## Exercise objective
Repeat verbatim, and only, the lines of the data below, beginning at the line that contains "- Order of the" and stopping after the line that contains "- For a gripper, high".

## Data block
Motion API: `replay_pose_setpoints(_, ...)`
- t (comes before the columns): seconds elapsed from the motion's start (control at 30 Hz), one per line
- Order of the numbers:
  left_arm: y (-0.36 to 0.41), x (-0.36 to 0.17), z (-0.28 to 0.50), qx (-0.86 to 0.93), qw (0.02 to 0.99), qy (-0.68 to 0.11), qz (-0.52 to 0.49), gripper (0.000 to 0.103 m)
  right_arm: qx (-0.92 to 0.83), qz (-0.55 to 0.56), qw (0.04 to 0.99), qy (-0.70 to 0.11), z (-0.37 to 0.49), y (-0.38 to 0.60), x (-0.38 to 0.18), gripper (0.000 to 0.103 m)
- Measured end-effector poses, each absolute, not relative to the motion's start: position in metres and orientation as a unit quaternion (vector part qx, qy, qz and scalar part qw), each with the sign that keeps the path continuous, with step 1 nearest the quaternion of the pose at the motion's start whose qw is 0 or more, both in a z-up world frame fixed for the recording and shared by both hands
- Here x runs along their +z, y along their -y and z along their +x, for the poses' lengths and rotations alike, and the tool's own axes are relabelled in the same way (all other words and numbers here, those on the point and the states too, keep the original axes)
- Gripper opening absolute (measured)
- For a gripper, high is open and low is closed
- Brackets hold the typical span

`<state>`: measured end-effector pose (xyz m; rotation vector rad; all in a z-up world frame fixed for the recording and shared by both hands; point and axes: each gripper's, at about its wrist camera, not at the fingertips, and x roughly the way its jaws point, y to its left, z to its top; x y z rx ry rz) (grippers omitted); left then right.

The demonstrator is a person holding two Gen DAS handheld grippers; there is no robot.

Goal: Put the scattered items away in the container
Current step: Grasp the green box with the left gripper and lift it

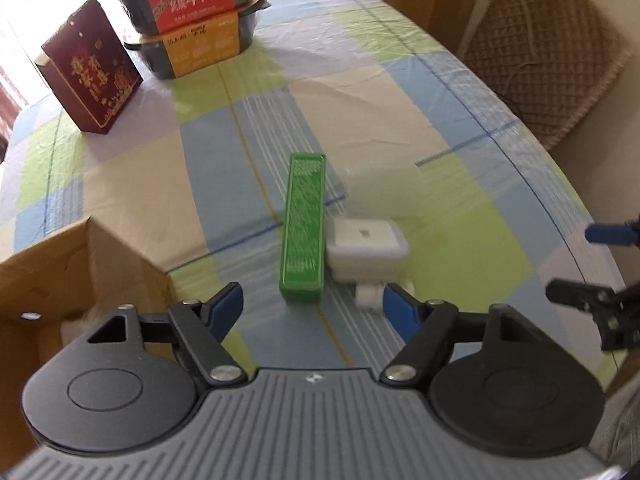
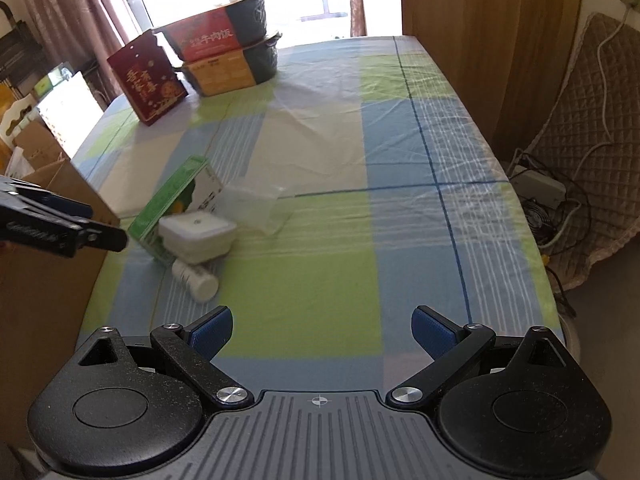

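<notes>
A long green box (image 1: 303, 232) (image 2: 172, 204) lies on the checked tablecloth, just ahead of my open left gripper (image 1: 314, 300). To its right, and seemingly touching it, is a white lidded tub (image 1: 366, 246) (image 2: 196, 236). A white bottle (image 1: 366, 298) (image 2: 198, 280) lies on its side in front of the tub. A clear plastic tub (image 1: 380, 188) (image 2: 256, 204) sits behind them. The open cardboard box (image 1: 48, 272) (image 2: 52, 240) stands at the table's left edge, beside my left gripper (image 2: 104, 226). My right gripper (image 2: 322, 328) (image 1: 576, 264) hovers open and empty, right of the items.
A dark red gift box (image 1: 94, 66) (image 2: 150, 80) and two stacked black meal bowls (image 1: 192, 20) (image 2: 228, 56) stand at the far left. A quilted chair (image 1: 540, 60) and floor cables (image 2: 540, 200) are past the table's right edge (image 2: 516, 200).
</notes>
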<state>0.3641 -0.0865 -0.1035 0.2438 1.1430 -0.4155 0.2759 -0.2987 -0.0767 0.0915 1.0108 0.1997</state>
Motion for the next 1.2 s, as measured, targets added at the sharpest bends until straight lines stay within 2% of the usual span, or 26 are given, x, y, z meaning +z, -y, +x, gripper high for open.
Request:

## Answer to the problem
- Order of the numbers:
  left_arm: y (-0.36 to 0.41), x (-0.36 to 0.17), z (-0.28 to 0.50), qx (-0.86 to 0.93), qw (0.02 to 0.99), qy (-0.68 to 0.11), qz (-0.52 to 0.49), gripper (0.000 to 0.103 m)
  right_arm: qx (-0.92 to 0.83), qz (-0.55 to 0.56), qw (0.04 to 0.99), qy (-0.70 to 0.11), z (-0.37 to 0.49), y (-0.38 to 0.60), x (-0.38 to 0.18), gripper (0.000 to 0.103 m)
- Measured end-effector poses, each absolute, not relative to the motion's start: position in metres and orientation as a unit quaternion (vector part qx, qy, qz and scalar part qw), each with the sign that keeps the path continuous, with step 1 nearest the quaternion of the pose at the motion's start whose qw is 0 or more, both in a z-up world frame fixed for the recording and shared by both hands
- Here x runs along their +z, y along their -y and z along their +x, for the poses' lengths and rotations alike, and the tool's own axes are relabelled in the same way (all other words and numbers here, those on the point and the states too, keep the original axes)
- Gripper opening absolute (measured)
- For a gripper, high is open and low is closed

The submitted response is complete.